Mereka hidup sekitar 430.000 tahun yang lalu hingga punah tak lama setelah Homo sapiens - spesies yang muncul sekitar 300.000 tahun yang lalu di Afrika - menjelajah ke wilayah yang dihuni Neanderthal di Timur Tengah, Eropa, dan Asia.
Penelitian sebelumnya telah menunjukkan bahwa Neanderthal cerdas, menciptakan seni, dan menggunakan metode perburuan kelompok yang rumit, pigmen yang mungkin digunakan untuk melukis tubuh, objek simbolis, dan mungkin bahasa lisan.
Kebanyakan orang saat ini memiliki gen yang diwarisi dari Neanderthal, sekitar 1-2% dari DNA mereka.
"Neanderthal hidup di luar Afrika selama ribuan tahun sebelum manusia modern tiba, dan mereka mungkin beradaptasi dengan iklim dan patogen di luar Afrika. Jadi, beberapa gen mereka mungkin bermanfaat bagi manusia modern," kata ahli genetika populasi Universitas California, Berkeley, Priya Moorjani, salah satu pemimpin penelitian.
Misalnya, varian gen imun yang diwarisi dari Neanderthal melindungi terhadap virus corona seperti yang menyebabkan pandemi COVID. Beberapa gen Neanderthal yang terlibat dalam sistem imun dan pigmentasi kulit meningkat frekuensinya pada Homo sapiens dari waktu ke waktu, yang menunjukkan nilainya bagi kelangsungan hidup.
"Sebaliknya, beberapa wilayah genom hampir tidak memiliki keturunan Neanderthal," kata Moorjani.
Itu menunjukkan bahwa beberapa varian gen Neanderthal terbukti mematikan bagi Homo sapiens dan tidak diturunkan dari generasi ke generasi.

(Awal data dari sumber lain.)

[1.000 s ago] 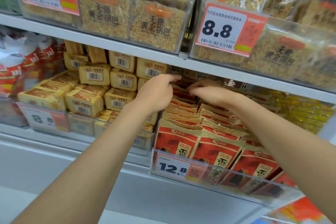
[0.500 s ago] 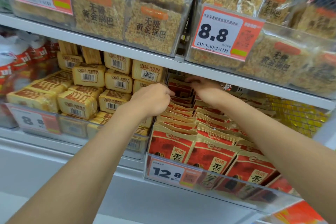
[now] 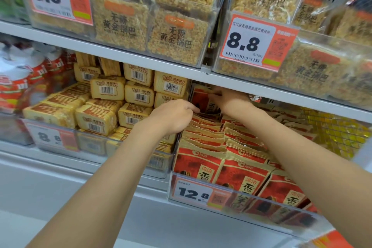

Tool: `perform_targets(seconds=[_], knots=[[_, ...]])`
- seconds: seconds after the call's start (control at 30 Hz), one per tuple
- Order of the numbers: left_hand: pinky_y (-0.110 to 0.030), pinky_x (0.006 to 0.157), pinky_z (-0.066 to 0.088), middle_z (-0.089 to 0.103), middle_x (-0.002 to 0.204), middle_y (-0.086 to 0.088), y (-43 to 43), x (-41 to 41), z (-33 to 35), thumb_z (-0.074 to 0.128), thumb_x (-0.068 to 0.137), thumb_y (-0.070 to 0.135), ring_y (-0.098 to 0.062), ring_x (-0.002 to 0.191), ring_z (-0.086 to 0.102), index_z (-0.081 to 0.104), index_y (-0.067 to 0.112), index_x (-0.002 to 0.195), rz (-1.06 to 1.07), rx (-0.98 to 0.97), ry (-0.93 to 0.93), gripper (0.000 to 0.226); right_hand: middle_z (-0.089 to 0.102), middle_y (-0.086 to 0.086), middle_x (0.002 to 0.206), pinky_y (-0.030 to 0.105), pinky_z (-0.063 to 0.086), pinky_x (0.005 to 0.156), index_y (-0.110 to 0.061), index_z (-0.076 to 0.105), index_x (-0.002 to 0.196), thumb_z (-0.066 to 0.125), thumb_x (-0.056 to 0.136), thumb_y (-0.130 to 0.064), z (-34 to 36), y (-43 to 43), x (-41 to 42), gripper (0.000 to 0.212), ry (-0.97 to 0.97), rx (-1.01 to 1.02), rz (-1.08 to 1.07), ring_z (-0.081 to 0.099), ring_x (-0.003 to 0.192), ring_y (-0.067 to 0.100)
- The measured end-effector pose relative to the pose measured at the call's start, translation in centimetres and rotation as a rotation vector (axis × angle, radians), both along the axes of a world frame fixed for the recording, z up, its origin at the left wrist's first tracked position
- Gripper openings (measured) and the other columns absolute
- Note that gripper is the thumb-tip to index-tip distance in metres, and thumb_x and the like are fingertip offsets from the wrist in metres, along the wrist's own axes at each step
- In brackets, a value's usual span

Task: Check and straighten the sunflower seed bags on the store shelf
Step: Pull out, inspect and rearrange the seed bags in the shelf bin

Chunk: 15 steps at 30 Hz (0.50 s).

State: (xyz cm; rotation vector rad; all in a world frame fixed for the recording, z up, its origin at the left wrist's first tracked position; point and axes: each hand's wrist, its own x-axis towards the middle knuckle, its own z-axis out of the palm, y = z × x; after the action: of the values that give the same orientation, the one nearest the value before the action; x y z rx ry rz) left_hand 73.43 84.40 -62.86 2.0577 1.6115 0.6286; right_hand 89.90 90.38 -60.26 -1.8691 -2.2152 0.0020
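Red and gold sunflower seed bags (image 3: 219, 153) stand in rows inside a clear bin (image 3: 267, 205) on the lower shelf, behind a 12.8 price tag. At the back of the rows one red bag (image 3: 203, 99) stands upright. My right hand (image 3: 229, 100) reaches under the upper shelf and pinches that bag's top edge. My left hand (image 3: 173, 116) hovers over the left row with fingers curled down onto the bag tops; its fingertips are hidden.
The upper shelf edge (image 3: 201, 70) hangs just above my right hand. Yellow snack packs (image 3: 106, 88) fill the bin to the left. Gold-wrapped goods (image 3: 334, 129) lie to the right. Rice-crust packs (image 3: 177, 34) sit above with 8.8 tags.
My right hand moved deeper and higher, lifting the rearmost bag upright. My left hand shifted slightly back along the left row.
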Motion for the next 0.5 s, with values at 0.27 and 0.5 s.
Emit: perform_targets(seconds=[0.27, 0.5], knots=[[-0.035, 0.057, 0.041, 0.056, 0.071, 0.004, -0.3, -0.5, -0.6, 0.028, 0.101, 0.009, -0.021, 0.060, 0.047, 0.055, 0.028, 0.138, 0.003, -0.115, -0.283, 0.050, 0.069, -0.010, 0.118, 0.020, 0.047, 0.095, -0.024, 0.068, 0.124, 0.055, 0.099, -0.019, 0.5, -8.4, 3.6, 0.029, 0.192, 0.281, 0.298, 0.064, 0.103, 0.001], [-0.019, 0.047, 0.044, 0.048, 0.146, 0.005, -1.3, -0.4, -0.1, 0.030, 0.103, 0.007, -0.005, 0.049, 0.050, 0.043, 0.024, 0.145, 0.037, -0.010, -0.359, 0.048, 0.066, -0.012, 0.108, 0.008, 0.042, 0.092, -0.013, 0.069, 0.120, 0.060, 0.095, -0.010, 1.6, -12.2, 6.3, 0.027, 0.300, 0.661, 0.380, 0.060, 0.101, 0.000]])
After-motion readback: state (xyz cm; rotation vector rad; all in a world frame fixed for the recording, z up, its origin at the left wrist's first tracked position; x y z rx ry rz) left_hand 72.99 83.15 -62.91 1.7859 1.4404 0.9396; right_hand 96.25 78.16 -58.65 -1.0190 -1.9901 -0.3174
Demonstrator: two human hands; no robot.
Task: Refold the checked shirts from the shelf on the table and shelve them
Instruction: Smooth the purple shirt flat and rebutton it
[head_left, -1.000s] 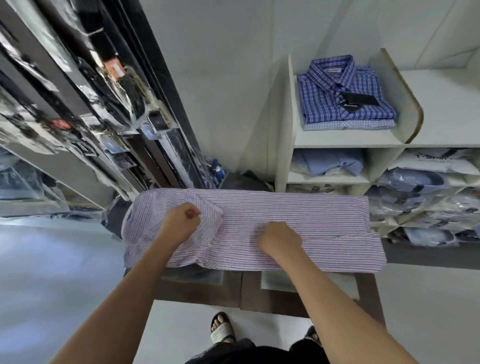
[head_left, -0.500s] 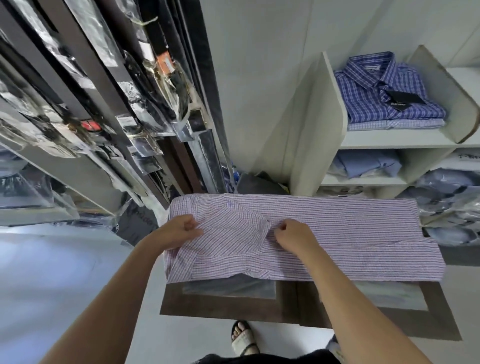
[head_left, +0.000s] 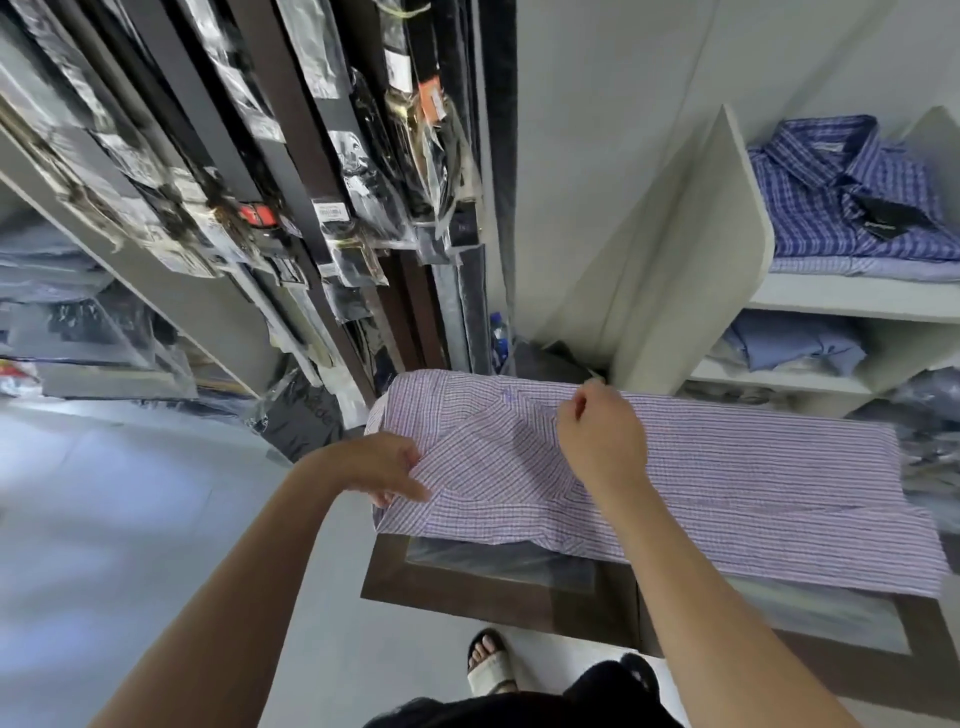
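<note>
the lilac-and-white checked cotton shirt (head_left: 753, 483) is lying flat across the dark brown wooden table (head_left: 467, 592), centre-right of the frame. the left hand (head_left: 382, 467) is gripping its left edge, thumb on top and fingers tucked under. the right hand (head_left: 602, 441) is pinching the cloth near the far edge, fingers curled. folded blue checked shirts (head_left: 841, 208) are sitting on the white shelf (head_left: 831, 296) — upper right.
</note>
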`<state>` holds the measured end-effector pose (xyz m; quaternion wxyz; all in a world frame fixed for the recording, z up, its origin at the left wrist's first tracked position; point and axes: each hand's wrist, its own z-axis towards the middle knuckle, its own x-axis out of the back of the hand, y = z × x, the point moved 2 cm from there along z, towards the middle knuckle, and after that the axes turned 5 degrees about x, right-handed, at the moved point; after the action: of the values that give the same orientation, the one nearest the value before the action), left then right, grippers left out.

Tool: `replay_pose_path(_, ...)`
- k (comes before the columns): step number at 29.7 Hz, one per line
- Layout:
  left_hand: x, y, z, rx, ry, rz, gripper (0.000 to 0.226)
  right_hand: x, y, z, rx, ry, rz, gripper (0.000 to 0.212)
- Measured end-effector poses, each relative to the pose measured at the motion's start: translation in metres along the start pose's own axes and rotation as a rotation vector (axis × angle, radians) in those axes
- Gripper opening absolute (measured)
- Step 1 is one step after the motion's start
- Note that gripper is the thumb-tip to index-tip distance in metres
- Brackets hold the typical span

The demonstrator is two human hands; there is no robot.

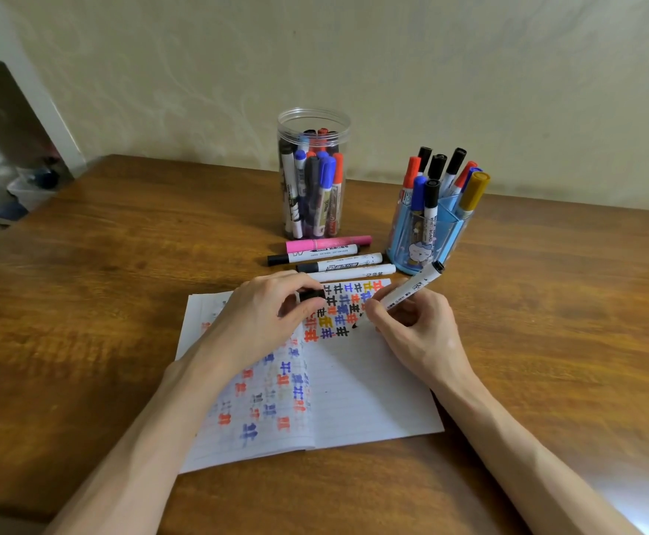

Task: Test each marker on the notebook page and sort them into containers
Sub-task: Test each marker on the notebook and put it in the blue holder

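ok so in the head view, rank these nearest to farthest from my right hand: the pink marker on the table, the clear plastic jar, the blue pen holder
From the right hand, which grips a white marker:
1. blue plastic pen holder, just beyond the hand.
2. pink marker, lying farther back and left.
3. clear plastic jar, behind the pink marker, towards the wall.

From the notebook (373, 380): table (83, 303) open at 9 and 3 o'clock, wide passage both sides. 12 o'clock blocked by a row of loose markers (338, 263) with the clear jar (313, 175) behind. Blue holder (423, 237) stands at 1 o'clock, close.
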<state>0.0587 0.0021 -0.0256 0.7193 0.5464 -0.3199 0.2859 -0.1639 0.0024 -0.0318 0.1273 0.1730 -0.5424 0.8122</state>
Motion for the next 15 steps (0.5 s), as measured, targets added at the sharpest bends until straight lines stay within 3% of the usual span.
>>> replay_pose_path(15,-0.0010,-0.0014,-0.0002,0.000,0.008,0.011,0.031,0.0006,0.0003,-0.0018,0.037,0.036,-0.036,0.017)
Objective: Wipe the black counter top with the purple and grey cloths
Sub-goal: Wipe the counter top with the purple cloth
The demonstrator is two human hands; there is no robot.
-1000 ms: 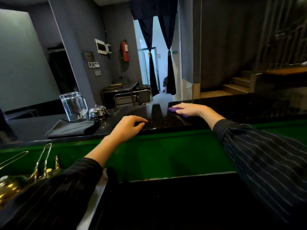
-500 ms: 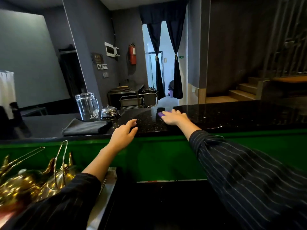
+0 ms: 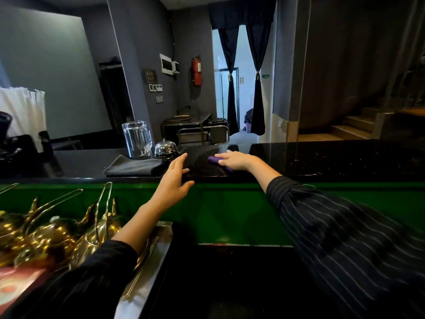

Di antara individu Ranis, seorang ibu dan anak perempuan diidentifikasi. Wanita Zlaty kun, sekitar 145 mil (230 km) jauhnya, ternyata memiliki hubungan jauh dengan dua orang Ranis.
Genom mengungkapkan penampilan fisik mereka.
"Orang-orang Eropa awal ini hanya berjumlah beberapa ratus dan memiliki kulit gelap, rambut gelap, dan mata cokelat, yang mencerminkan kedatangan mereka dari Afrika," kata salah satu peneliti, ahli zooarkeologi Geoff Smith dari Universitas Reading di Inggris.
Para pionir Homo sapiens awal di Eropa ini menghadapi kondisi Zaman Es yang keras. Data genom dari individu Ranis dan Zlaty kun menunjukkan bahwa mereka tidak memiliki keturunan yang hidup saat ini, yang menunjukkan populasi mereka punah - cabang pohon keluarga manusia yang hilang.
Sisa-sisa Zlaty kun menggambarkan lanskap yang berbahaya.
"Tanda-tanda pada tengkorak menunjukkan adanya predator, mungkin hyena, yang menyerangnya atau menggerogotinya pada tengkoraknya setelah kematiannya," kata ahli genetika evolusi Arev Sümer dari Max-Planck-Institute for Evolutionary Anthropology di Jerman, salah satu pemimpin penelitian.
Nasib Neanderthal telah lama diperdebatkan.
"Ada berbagai gagasan tentang peran manusia modern dalam kepunahan Neanderthal. Kami merasa setidaknya masuk akal bahwa populasi manusia modern yang relatif kecil mungkin telah menggabungkan sebagian besar populasi Neanderthal yang mungkin lebih kecil di wilayah tersebut pada saat itu. Karena DNA mereka bertahan dalam genom manusia saat ini, mereka - dengan cara tertentu - hidup dan sehat dan lebih sukses dari sebelumnya," kata Sümer.